+++ DATASET EXTRACT
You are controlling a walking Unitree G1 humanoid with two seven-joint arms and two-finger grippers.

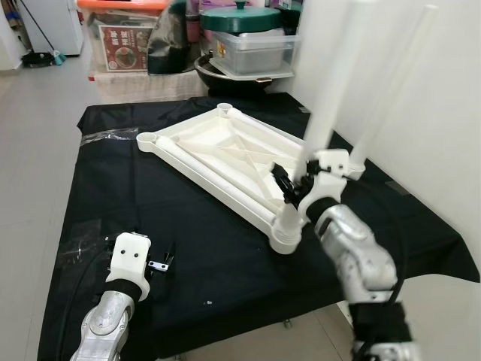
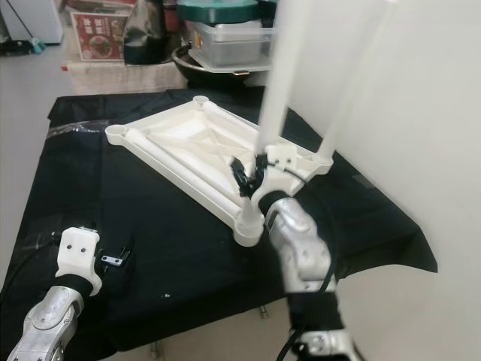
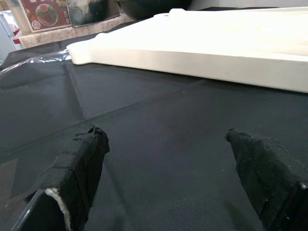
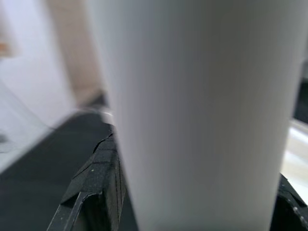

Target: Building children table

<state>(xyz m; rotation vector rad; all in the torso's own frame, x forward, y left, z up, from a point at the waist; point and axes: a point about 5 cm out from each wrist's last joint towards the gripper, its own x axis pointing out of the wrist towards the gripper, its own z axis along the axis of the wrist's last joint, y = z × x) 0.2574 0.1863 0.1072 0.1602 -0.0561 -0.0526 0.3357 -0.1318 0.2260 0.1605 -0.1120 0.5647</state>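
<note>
white plastic leg [image 1: 328,90] stood upright at frame centre-right, clamped by the right gripper [image 1: 294,183] above the tabletop's [image 1: 218,147] near corner socket [image 1: 286,230]; left gripper [image 3: 173,168] gaped wide, empty.

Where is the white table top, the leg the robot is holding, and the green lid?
white table top [image 1: 225,143]: left eye view, ribbed underside.
table leg [image 1: 334,83]: left eye view, mid shaft.
green lid [image 1: 240,16]: left eye view, its top.

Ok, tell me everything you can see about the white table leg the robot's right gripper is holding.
The table leg is a long, smooth white tube, apparently plastic, widening slightly toward its lower end. It stands nearly upright, leaning a little, above the near corner socket of the upside-down white tabletop on the black cloth. The right gripper is shut on its lower part. Whether it is seated in the socket cannot be told. A second leg stands beside it.
</note>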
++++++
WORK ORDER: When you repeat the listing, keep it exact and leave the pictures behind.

PROBLEM SOLUTION:
You are controlling a walking Unitree G1 humanoid with two seven-joint arms and two-finger grippers.


Target: Building children table

<state>(xyz m; rotation vector rad; all in the torso's own frame, x forward, y left, z up, from a point at the waist; point and axes: a point about 5 cm out from each wrist's last joint towards the gripper, its own x axis pointing out of the wrist towards the gripper, its own z axis along the axis of the wrist's last joint, y = z × x) 0.2574 0.1863 0.1072 0.1602 -0.0561 -0.0526 0.3357 -0.1318 0.2260 0.1605 -0.1120 0.5647</state>
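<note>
white plastic leg [image 1: 328,90] stood upright at frame centre-right, clamped by the right gripper [image 1: 294,183] above the tabletop's [image 1: 218,147] near corner socket [image 1: 286,230]; left gripper [image 3: 173,168] gaped wide, empty.

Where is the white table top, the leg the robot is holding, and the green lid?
white table top [image 1: 225,143]: left eye view, ribbed underside.
table leg [image 1: 334,83]: left eye view, mid shaft.
green lid [image 1: 240,16]: left eye view, its top.

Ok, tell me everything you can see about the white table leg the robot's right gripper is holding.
The table leg is a long, smooth white tube, apparently plastic, widening slightly toward its lower end. It stands nearly upright, leaning a little, above the near corner socket of the upside-down white tabletop on the black cloth. The right gripper is shut on its lower part. Whether it is seated in the socket cannot be told. A second leg stands beside it.
</note>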

The required output has been given.